ユーザーレビュー一覧(全604件 平均:3.5)

「タイトルと内容が合ってない気がする」 2006-01-10
レビュアー:サイキ(87人中27人が参考になったと回答)
大衆本。著者のつれづれ愛国日記といったところ。
普段から分厚い思想本を読み慣れている人は読む必要はない。
今まで思想本を読んだ事がない人には、易しい表現で書かれているため読みやすい。
この内容で岩波から出されていたら正直かなり腹が立つだろうが、新潮新書なので良しとしよう。
情報の取捨選択ができない人が読んでも、危険の少ない本だと思う。
心の中の愛国心を表現できない人が読むと、それが形になって満足できる。愛国心を感じたい人にお勧め。

「一読の価値あり!」 2006-01-15
レビュアー:マルガリータ(45人中27人が参考になったと回答)
国家の品格とはいかにも大仰なタイトルだが、今、忘れ去られようとしている日本の情緒を取り戻そうというのが、メインテーマである。
数学者である著者が、まず「論理」という人がたやすく信じ込んでしまいがちな主義、主張にいかに陥穽が潜んでいるかを説くところに感銘を受けた。
「論理を徹底すれば問題が解決する」というのは誤りです。
・・・なぜなら、「論理」それ自体に内在する問題があり、これは永久に乗り越えられないからです。・・・
日本には世界に誇るべき「情緒と形」があり、それが日本の国柄であったが、欧米の「論理と合理」に身を売ってしまった、と説く。そして、「孤高の日本」を取り戻そうと主張する。
講演記録をもとにしているため、読みやすい口語文章で、分かりやすく書かれている。
内容はやや偏った意見や過激な主張もあるが、共感を覚えることが多く、読んで損はない。一読の価値あり。

「なんか怖い」 2006-03-25
レビュアー:時夜夢(ジャム)(37人中27人が参考になったと回答)
かつて小林よしのり氏がゴーマニズム宣言や戦争論といった著作で世間に与えた影響の大きさやその功罪を考えると、こういった類の本がベストセラーとしてバカ売れすることには、素直に喜べないというか、ある種の怖さを感じる。
別に内容がタカ派的な言説だからというわけではなく、右だろうが左だろうが、なんらかのブームが巻き起こると、まさに雪崩を打ったかのように皆が同じ方向へ流れていく主体性の無い読者層が恐ろしいのだ。
ゴー宣の場合、漫画というメディアだった分だけ権威主義的な人たちや、ある程度年輩の知的ブランドにこだわる人たちには抵抗感があったのは確かだが、これは活字という誰にでもとっつきやすいメディアなうえ、しかも大学教授という権威の肩書を持った人が書いたものだけに、より広範囲に渡って反証されることなく肯定的に受け止められていく可能性が高いと思われる。
この本が大ベストセラーになることによって、便乗本が雨後の筍のごとく出回ることはもはや確実だろう。
そこからさらにあらゆる誤解や意味の履き違えが生じて、この国がとんでもない袋小路へと迷い込んでいくかもしれないことに一抹の危惧を感じてしまうのは大げさだろうか。

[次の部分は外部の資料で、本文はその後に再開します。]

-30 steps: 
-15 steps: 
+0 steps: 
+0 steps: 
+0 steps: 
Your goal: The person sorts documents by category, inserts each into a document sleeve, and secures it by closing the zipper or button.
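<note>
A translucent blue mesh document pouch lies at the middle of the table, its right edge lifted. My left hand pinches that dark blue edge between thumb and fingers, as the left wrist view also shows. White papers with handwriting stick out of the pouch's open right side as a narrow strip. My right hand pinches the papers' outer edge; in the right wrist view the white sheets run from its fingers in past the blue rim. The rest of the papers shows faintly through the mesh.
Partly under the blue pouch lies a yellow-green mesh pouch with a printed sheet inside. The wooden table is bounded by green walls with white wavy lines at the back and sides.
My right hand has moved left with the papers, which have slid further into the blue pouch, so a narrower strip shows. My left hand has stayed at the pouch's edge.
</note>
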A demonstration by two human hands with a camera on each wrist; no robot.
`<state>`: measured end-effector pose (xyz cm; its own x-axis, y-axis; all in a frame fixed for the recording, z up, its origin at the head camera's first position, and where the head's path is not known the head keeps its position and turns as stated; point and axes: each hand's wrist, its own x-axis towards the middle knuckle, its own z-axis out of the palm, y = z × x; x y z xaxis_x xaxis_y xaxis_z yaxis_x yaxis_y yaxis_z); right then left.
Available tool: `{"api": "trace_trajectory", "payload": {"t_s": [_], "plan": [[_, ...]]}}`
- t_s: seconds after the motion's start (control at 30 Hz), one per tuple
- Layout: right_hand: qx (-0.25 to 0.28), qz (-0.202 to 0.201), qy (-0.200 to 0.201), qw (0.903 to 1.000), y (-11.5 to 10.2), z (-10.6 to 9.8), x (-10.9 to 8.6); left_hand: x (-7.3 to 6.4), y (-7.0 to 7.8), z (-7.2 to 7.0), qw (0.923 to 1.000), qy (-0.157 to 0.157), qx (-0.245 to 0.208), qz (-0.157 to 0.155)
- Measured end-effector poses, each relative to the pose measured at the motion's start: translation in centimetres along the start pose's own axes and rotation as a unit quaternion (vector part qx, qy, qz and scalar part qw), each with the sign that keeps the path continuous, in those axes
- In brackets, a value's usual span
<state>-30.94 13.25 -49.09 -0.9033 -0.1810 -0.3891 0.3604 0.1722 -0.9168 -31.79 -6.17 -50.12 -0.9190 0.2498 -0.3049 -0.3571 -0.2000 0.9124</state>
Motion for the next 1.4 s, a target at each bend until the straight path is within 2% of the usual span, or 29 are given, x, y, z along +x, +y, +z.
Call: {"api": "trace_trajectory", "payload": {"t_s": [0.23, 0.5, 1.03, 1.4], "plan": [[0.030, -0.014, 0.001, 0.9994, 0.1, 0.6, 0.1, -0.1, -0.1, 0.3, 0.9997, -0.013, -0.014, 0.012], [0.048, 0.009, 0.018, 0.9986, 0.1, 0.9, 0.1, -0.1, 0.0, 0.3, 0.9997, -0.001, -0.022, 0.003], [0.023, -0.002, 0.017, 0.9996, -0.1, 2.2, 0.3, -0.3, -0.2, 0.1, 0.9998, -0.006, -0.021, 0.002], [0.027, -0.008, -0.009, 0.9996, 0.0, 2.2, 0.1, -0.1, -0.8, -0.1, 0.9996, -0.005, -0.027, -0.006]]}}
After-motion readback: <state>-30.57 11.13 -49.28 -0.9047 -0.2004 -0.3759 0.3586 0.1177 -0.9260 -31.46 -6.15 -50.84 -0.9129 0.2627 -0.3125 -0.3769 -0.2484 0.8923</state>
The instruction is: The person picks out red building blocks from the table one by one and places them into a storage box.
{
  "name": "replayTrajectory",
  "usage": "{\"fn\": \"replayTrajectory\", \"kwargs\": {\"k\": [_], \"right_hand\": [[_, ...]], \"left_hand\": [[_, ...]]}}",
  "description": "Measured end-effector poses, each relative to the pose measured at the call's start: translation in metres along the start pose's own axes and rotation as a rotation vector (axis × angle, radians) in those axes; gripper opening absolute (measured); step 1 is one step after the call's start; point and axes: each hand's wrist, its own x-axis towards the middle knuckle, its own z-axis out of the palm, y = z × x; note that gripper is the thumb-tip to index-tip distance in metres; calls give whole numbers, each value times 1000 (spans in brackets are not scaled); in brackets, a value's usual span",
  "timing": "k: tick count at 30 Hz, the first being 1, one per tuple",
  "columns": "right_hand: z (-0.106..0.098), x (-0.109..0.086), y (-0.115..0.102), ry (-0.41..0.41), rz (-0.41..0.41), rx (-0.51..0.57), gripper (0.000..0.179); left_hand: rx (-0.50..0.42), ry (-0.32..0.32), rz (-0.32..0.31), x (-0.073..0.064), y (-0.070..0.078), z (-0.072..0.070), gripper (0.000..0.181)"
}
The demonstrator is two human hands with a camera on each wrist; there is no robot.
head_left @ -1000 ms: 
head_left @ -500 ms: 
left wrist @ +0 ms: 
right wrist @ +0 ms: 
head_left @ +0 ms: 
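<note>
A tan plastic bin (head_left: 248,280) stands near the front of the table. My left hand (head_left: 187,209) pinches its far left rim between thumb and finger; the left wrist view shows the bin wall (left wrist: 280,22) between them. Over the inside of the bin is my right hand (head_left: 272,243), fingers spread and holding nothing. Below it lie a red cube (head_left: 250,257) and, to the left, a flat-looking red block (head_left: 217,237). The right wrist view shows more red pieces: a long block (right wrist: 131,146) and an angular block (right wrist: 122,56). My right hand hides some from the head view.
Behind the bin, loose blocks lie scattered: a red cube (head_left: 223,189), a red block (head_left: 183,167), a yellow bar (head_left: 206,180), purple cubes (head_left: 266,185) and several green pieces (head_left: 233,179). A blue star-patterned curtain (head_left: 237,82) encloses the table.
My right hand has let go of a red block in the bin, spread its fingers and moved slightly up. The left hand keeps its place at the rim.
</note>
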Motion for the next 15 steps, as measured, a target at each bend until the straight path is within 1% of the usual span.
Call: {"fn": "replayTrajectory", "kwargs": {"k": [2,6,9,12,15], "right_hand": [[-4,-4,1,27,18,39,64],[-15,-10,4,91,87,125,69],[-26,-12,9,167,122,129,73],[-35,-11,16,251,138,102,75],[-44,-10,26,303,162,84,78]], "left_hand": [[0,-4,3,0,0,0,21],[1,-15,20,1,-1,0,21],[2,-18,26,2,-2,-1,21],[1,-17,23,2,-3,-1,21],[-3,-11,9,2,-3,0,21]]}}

「迷える私たちに進むべき「道」を示してくれます。」 2006-04-07
レビュアー:りゅうちゃん(58人中27人が参考になったと回答)
たった今、読み終わりました。
永年思っていた胸のつかえが「すっ」と無くなった気分です。
漫然と、もしくは漠然と考えていた「日本は、日本人はこのままで良いのか?」と云う疑問にことごとく応えてくれました。
「こんなはずじゃない」と思っている貴兄、
あるいはそのパートナー、友人、同僚、上司、
勧めたい人は沢山居ます。強いては全ての日本人に読んでもらいたいと思います。

「爺さんの説教」 2006-04-25
レビュアー:7氏(56人中27人が参考になったと回答)
ただ単に時代の流れについていけなくなった年寄りが昔を思いだしてあの頃に戻りたい、という気持ちを本にしただけ。
自分は借りて読んだが、こんな本が売れている現状がおかしいと思う。
まぁこんなのは書いちゃった者勝ちなのかもね。中年世代はまだしも、若年層からしたら「何言ってんのこの人?笑」って感じだし。